Usai proses mordani atau perebusan air dengan minyak kacang, air rebusan akan didinginkan. Selanjutnya air akan diendapkan di kolam khusus sebagian jadi penyiram tanaman. Bahan alami yang digunakan membuat air tetap bisa dipakai untuk menyiram tanaman. Air tersebut bahkan menyuburkan pepohonan yang sengaja ditanam di sekitar kebun.

Hasil proses pembuatan batik ecoprint sebut Lena Agusrini berwujud kain syal, hijab dan bahan pakaian. Berbagai jenis kain batik memakai kain primis, katun dan sutra. Hasil produksi batik dijual ke konsumen dengan harga mulai Rp100.000 hingga Rp1juta. Ia mengaku tetap memperhatikan aspek keberlanjutan lingkungan di samping bisnis.

Konsep zero waste system atau meminimalisir pembuangan limbah diterapkan pada produksi batik ecoprint. Dibantu sang suami, Mardiono, pembuatan lingkungan yang asri dilakukan pada galeri pembuatan batik. Pada lahan kebun pagar yang digunakan berupa kawat dikombinasikan sebagai rambatan tanaman. Sejumlah tanaman merambat sebut Mardiono sebagian berfungsi sebagai pewarna alami.
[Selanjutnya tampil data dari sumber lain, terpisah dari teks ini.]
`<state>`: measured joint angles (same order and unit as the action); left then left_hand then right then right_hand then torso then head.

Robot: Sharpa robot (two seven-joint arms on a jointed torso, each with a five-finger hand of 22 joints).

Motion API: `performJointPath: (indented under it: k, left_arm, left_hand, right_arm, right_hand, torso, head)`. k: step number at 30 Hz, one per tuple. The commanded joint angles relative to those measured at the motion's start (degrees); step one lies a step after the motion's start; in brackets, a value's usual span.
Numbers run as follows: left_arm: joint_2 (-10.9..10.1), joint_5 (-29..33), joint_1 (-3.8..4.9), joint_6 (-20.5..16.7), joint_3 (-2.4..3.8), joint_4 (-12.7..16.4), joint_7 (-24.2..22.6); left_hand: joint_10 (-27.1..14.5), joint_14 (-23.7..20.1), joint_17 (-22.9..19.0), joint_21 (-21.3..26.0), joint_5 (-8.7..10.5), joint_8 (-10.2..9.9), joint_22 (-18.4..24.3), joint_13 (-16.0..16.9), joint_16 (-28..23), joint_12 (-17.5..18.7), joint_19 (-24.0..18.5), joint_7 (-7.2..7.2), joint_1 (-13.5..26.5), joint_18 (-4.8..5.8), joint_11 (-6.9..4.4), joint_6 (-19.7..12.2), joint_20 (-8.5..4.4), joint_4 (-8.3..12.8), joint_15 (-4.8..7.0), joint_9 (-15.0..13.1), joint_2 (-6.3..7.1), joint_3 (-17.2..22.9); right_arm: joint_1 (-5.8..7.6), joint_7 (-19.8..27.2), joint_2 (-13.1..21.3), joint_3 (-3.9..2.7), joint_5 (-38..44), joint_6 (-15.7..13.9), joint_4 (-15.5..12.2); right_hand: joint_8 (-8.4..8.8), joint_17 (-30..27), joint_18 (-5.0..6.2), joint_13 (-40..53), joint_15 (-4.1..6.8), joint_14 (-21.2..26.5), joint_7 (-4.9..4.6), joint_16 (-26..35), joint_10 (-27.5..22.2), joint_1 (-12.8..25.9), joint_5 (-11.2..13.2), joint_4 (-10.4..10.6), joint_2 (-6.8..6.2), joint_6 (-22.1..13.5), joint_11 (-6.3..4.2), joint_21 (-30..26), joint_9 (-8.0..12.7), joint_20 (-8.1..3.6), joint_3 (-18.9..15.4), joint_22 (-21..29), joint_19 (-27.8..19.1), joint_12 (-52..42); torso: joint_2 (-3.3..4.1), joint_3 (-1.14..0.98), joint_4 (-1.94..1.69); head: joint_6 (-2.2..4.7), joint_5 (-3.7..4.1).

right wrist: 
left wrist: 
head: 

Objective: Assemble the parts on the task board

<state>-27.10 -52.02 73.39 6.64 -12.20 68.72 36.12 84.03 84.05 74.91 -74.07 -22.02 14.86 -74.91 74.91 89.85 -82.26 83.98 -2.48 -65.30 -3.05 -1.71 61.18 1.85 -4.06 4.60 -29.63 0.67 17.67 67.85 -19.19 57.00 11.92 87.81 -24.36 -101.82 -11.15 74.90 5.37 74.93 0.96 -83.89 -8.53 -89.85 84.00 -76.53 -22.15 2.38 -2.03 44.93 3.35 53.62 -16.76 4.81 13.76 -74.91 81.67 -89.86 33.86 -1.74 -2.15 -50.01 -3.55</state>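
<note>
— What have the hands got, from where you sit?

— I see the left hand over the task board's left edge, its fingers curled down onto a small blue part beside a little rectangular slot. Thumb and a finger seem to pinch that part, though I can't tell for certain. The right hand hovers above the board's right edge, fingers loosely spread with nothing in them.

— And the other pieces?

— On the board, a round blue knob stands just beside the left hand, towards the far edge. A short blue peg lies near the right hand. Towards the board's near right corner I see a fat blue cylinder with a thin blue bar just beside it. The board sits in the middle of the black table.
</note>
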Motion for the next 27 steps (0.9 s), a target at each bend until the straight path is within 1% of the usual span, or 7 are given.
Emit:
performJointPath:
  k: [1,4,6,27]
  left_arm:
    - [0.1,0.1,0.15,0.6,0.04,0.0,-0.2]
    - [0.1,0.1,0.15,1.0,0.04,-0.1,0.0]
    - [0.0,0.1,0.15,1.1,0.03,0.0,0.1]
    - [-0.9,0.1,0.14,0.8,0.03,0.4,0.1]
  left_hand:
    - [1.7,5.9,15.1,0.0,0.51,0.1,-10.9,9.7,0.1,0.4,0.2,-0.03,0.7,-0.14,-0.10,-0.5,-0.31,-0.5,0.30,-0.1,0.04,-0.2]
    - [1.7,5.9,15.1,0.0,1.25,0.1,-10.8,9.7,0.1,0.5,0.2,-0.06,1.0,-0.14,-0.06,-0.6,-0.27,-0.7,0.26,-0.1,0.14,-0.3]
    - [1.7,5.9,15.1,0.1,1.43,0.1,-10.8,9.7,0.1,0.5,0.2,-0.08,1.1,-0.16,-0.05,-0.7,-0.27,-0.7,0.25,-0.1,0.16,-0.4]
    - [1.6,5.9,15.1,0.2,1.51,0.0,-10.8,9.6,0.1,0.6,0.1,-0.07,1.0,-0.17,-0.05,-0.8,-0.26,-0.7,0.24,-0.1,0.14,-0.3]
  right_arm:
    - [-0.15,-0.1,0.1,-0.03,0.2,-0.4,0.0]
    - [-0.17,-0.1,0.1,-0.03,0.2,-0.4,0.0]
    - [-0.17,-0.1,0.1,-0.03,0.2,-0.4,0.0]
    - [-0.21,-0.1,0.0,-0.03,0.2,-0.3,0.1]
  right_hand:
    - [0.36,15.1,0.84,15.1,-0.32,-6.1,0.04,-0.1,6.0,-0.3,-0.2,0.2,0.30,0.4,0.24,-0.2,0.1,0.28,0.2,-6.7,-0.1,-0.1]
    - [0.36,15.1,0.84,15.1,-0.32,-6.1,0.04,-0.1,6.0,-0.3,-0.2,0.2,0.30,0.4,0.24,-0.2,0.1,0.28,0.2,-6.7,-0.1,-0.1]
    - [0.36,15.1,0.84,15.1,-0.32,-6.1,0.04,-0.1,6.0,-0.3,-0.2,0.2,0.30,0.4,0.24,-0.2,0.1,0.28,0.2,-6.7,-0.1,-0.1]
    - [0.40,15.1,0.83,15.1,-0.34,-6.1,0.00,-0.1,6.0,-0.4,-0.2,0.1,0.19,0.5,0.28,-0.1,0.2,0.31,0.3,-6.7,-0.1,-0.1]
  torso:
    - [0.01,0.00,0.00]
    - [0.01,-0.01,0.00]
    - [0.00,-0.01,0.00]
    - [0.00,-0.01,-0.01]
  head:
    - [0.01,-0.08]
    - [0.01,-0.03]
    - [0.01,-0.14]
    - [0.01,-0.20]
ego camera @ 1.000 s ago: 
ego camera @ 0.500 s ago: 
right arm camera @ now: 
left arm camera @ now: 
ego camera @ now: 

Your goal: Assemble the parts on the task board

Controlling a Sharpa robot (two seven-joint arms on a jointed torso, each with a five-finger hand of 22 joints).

Sejumlah tanaman jati, rambutan hutan hingga kayu lanang menurut Mardiono berfungsi ganda. Pepohonan itu menjadi peneduh tanaman lain jenis lada perdu. Fungsi sebagai rambatan tanaman cabai puyang dan telang. Bagi lingkungan tanaman yang dibudidayakan sebagai bahan pewarna batik juga menyerap air. Lokasi yang berada di perbukitan dengan banyak tanaman sekaligus mencegah longsor.

Mardiono menyebut masih akan menambah sejumlah tanaman bahan pewarna batik. Kecintaannya dan sang istri melestarikan tanaman langka semakin terpacu. Sebab sejumlah produsen batik ecoprint kerap membeli bahan alami dari kebunnya. Sejumlah bahan alami yang dibudidayakan dengan biji dijual dengan kemasan. Beberapa pohon dijual dengan sistem cangkok, stek mendorong warga ikut melestarikan tanaman langka.

Lihat juga...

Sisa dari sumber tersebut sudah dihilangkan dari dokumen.